§ **TASK DESCRIPTION**: Repeat exactly the lines from the start of the material below up to and including the "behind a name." line.
DATASET EXCERPT START
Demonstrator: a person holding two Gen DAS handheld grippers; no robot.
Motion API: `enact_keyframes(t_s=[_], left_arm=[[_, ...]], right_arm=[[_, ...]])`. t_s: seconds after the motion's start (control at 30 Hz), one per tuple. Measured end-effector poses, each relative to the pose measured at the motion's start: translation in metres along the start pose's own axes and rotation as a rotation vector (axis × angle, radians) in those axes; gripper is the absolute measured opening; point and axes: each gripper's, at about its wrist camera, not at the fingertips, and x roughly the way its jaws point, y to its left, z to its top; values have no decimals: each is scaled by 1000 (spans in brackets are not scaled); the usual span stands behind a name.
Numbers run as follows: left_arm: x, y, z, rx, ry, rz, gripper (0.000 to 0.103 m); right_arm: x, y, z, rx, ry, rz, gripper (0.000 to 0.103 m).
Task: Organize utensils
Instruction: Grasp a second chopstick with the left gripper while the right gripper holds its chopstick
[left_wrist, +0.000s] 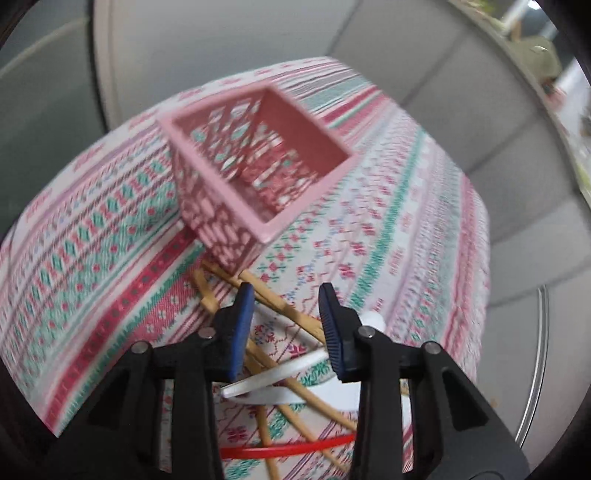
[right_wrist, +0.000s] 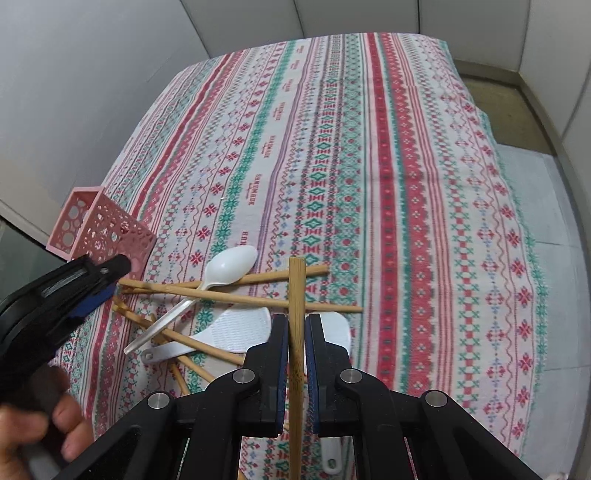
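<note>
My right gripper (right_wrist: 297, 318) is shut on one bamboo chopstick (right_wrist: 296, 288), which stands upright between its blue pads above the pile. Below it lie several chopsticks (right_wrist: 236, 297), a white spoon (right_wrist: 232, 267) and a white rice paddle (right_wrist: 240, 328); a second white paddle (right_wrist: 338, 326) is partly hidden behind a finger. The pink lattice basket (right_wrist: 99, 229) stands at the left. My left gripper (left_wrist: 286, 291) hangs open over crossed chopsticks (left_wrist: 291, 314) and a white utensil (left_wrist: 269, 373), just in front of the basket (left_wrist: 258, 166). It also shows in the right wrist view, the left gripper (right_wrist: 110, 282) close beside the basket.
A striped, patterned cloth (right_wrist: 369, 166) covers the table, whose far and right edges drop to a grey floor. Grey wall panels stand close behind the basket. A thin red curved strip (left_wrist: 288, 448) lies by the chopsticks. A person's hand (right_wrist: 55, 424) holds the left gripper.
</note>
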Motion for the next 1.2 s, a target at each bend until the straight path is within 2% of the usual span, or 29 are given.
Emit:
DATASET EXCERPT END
§ **RESULT BELOW**:
Demonstrator: a person holding two Gen DAS handheld grippers; no robot.
Motion API: `enact_keyframes(t_s=[_], left_arm=[[_, ...]], right_arm=[[_, ...]])`. t_s: seconds after the motion's start (control at 30 Hz), one per tuple. Measured end-effector poses, each relative to the pose measured at the motion's start: translation in metres along the start pose's own axes and rotation as a rotation vector (axis × angle, radians) in those axes; gripper is the absolute measured opening; point and axes: each gripper's, at about its wrist camera, not at the fingertips, and x roughly the way its jaws point, y to its left, z to its top; values have no decimals: each is scaled by 1000 (spans in brackets are not scaled); the usual span stands behind a name.

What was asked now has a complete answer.